Opened in March 2003, in its first year of operation Grande Lakes has six times sold out the resort for meetings, says Quinn, who adds that when organizations book into his properties, they come with an eye on quality. “We are seeing upgraded menus, for instance. Fresh lobster. Prime meats. Good wines poured.”

He also says that a stream of name entertainers have performed at meetings: “Aerosmith, Bill Cosby, and Huey Lewis and the News have been here in recent months,” says Quinn.

He admits that, at opening, nobody knew for an absolute fact that the meetings marketplace was ready to absorb a high-end destination in Orlando, but “we have been doing very well with meetings, and companies have been coming here with significant budgets.”

Isn’t being new a detriment to landing meetings business? Ordinarily it’s a doubled-edged sword, where some groups genuinely crave fresh locations, but most groups are hesitant to book into unproven hotels that often open with service and quality question marks. But Quinn says that hasn’t happened in Grande Lakes – “We’ve been busy all along,” he says.

One tangible proof that glitz indeed is back, at least at Grande Lakes: “We are occasionally seeing groups come in for a day and schedule only a one-hour meeting,” says Quinn. That means the rest of the time is for leisure – for golf, spa, and water sports. With an agenda like that, glitz unquestionably is on the upswing.

Pulling It Together: Making the Location Matter

Oklahoma City-based Express Personnel, a leading staffing company, prides itself on putting on meetings filled with glitz and wows – but at the same time, says event marketing manager Teresa Burris, the company closely watches the budget. Even so, its meeting last February, attended by 800+, scored high on both glitz and memorability, mainly because Express Personnel put the San Antonio location to work. In this particular case, the hotel – usually a crucial factor in determining a meeting’s wow factor – mattered less, because Express Personnel made sure it used San Antonio to the max. “We centered the event around the Alamo. Our theme was Heroes Rising,” says Burris, who indicates that the company wowed attendees by featuring a 3/4-scale replica of the Alamo (rented at a low cost, incidentally, because the model already existed), multiple appearances by a John Wayne impersonator (an actor who gained some fame in a Coors Light commercial), and, distinctively, a mini-movie shot by Express Personnel for the opening night which featured company executives in starring roles.
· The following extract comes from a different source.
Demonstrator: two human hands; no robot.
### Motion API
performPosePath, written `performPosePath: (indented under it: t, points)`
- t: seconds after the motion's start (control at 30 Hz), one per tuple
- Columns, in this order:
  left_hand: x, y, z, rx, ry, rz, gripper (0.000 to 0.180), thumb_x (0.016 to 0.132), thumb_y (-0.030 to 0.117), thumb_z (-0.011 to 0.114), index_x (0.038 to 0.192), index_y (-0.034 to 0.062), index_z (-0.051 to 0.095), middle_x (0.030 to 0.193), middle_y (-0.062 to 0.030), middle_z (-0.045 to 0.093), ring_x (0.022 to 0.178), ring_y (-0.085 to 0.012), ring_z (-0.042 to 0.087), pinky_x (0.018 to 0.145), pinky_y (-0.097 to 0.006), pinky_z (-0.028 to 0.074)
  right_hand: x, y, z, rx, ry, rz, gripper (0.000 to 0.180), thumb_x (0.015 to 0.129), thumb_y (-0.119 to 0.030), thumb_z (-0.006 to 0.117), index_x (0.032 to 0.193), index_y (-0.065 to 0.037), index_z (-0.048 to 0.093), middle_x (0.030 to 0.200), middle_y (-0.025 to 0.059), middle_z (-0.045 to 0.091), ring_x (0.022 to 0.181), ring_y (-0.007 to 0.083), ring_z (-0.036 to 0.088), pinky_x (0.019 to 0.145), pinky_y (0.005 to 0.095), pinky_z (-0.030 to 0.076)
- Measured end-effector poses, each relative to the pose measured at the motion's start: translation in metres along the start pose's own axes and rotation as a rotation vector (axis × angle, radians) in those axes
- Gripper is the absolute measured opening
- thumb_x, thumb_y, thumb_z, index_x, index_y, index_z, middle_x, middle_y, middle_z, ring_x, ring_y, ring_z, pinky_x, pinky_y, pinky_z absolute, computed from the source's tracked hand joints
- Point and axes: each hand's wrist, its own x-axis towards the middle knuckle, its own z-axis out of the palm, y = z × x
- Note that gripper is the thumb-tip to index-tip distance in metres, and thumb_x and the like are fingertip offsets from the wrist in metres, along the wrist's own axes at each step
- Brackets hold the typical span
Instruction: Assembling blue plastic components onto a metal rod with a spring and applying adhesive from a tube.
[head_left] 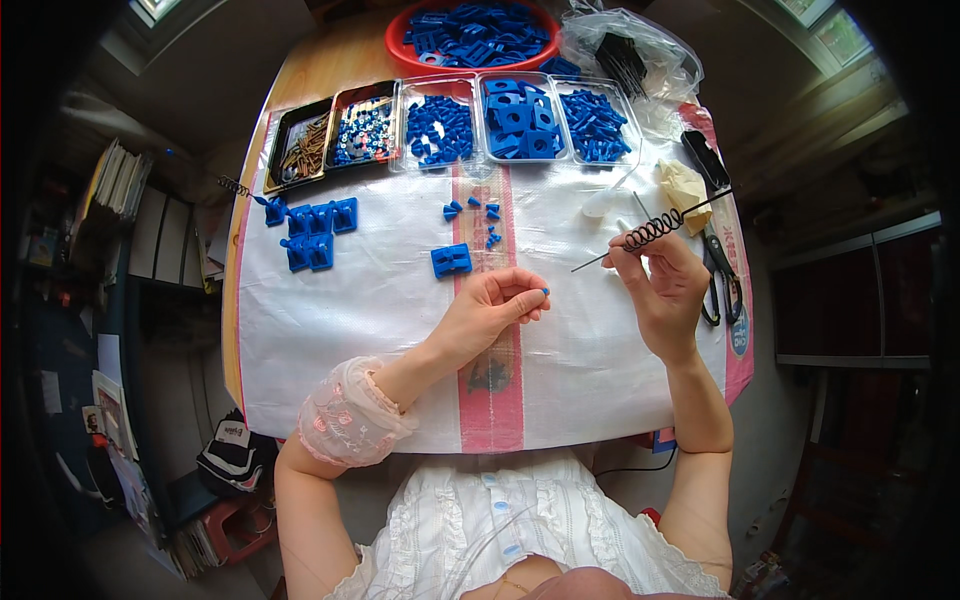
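Near the middle of the table, my left hand [497, 303] is closed, thumb and fingertips pinching a small blue plastic piece [546, 292], mostly hidden. Over to the right, my raised right hand [662, 295] grips a dark metal rod with a black coil spring [655, 232] around it; its thin tip points left toward the other hand. Just beyond my left hand lies a blue plastic block [451, 260]. Several small blue pegs [452, 211] are scattered farther up. At the left sits a group of blue blocks [318, 218], one with a coil spring [236, 186] beside it.
Along the far side stand clear trays of blue parts [523, 153] and black trays, one with brass-coloured screws [306, 150]. Behind them is a red basin [398, 50] heaped with blue parts. Black-handled scissors [722, 275] and a plastic bag [660, 60] lie at the right.
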Motion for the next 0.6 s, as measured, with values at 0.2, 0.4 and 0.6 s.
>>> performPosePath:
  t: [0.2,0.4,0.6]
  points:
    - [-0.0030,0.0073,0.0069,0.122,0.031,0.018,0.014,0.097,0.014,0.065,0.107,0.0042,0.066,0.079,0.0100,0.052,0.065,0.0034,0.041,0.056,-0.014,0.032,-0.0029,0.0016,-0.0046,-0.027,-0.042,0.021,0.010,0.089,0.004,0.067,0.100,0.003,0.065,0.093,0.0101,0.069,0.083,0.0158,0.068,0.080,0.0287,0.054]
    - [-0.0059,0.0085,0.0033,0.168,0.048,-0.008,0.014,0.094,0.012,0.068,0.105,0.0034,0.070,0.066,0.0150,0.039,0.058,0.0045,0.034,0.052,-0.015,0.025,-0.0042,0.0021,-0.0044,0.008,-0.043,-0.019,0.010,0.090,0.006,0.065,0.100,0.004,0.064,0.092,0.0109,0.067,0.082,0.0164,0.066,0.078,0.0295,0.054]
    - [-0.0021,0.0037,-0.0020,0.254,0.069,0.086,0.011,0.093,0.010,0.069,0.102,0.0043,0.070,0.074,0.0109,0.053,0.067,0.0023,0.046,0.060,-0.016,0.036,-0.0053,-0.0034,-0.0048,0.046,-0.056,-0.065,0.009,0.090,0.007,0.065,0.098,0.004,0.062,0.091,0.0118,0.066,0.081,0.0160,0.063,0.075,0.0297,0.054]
The key message: Now’s the time for personal heroism exemplified by increased sales. Of course that’s a message in just about any sales meeting – but, says Burris, it gains poignancy and emotional impact when it’s heard in the city of the Alamo. A bottom-line lesson learned: Maximize glitz, say the planners, by choosing a town shrewdly and building an appropriate theme around the essence of the city. That way, a coherent, glitzy message can be delivered, but often cost-effectively, because the city becomes a free message-enhancer.